-- PROVIDED DATA follows --

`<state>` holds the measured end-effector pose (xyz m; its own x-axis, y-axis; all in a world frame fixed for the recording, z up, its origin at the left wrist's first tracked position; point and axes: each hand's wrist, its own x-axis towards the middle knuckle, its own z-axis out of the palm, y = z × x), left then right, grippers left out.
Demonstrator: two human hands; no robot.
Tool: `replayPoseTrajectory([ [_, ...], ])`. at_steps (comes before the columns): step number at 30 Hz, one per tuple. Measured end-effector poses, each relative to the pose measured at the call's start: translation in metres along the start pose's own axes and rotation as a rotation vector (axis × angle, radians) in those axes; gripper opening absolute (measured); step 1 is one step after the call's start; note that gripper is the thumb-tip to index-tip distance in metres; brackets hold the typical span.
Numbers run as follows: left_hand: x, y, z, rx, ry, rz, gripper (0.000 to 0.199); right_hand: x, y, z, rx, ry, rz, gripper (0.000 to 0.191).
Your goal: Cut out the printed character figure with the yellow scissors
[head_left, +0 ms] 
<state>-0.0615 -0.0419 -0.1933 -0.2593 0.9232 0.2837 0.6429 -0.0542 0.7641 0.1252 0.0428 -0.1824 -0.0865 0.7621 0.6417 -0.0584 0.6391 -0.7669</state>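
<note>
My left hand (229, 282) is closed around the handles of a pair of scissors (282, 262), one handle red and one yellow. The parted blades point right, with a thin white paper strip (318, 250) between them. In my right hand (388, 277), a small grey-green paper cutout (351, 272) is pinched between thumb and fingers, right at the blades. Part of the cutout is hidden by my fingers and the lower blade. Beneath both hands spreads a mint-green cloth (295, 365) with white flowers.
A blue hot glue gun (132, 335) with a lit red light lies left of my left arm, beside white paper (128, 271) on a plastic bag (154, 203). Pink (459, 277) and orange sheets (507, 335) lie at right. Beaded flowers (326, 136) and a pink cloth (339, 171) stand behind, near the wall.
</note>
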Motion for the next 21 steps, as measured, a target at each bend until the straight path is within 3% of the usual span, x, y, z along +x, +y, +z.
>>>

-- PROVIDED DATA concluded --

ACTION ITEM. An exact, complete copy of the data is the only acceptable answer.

WORKED SOLUTION.
`<state>` holds the measured end-effector pose (xyz m; its own x-axis, y-axis; all in a world frame fixed for the recording, z up, its origin at the left wrist's first tracked position; point and axes: each hand's wrist, its own x-axis towards the middle knuckle, its own z-axis out of the palm, y = z × x), left then right, grippers left out.
Demonstrator: two human hands; no robot.
Tool: `replayPoseTrajectory([ [_, ...], ])`. at_steps (comes before the columns): step number at 30 Hz, one per tuple. Measured end-effector poses, each relative to the pose measured at the call's start: translation in metres along the start pose's own axes and rotation as a rotation vector (axis × angle, radians) in those axes; gripper opening absolute (measured); step 1 is one step after the call's start; note that gripper is the thumb-tip to index-tip distance in metres; brackets hold the typical span.
Numbers run as follows: left_hand: x, y, z, rx, ry, rz, gripper (0.000 to 0.199); right_hand: x, y, z, rx, ry, rz, gripper (0.000 to 0.191).
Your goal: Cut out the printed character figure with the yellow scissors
[head_left, +0 ms] 
<state>-0.0615 -0.0419 -0.1933 -0.2593 0.9232 0.2837 0.6429 -0.0542 0.7641 0.1252 0.0428 -0.1824 -0.0865 0.7621 0.6417 -0.0584 0.6391 -0.7669</state>
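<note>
My left hand (229, 282) is closed around the handles of a pair of scissors (282, 262), one handle red and one yellow. The parted blades point right, with a thin white paper strip (318, 250) between them. In my right hand (388, 277), a small grey-green paper cutout (351, 272) is pinched between thumb and fingers, right at the blades. Part of the cutout is hidden by my fingers and the lower blade. Beneath both hands spreads a mint-green cloth (295, 365) with white flowers.
A blue hot glue gun (132, 335) with a lit red light lies left of my left arm, beside white paper (128, 271) on a plastic bag (154, 203). Pink (459, 277) and orange sheets (507, 335) lie at right. Beaded flowers (326, 136) and a pink cloth (339, 171) stand behind, near the wall.
</note>
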Motion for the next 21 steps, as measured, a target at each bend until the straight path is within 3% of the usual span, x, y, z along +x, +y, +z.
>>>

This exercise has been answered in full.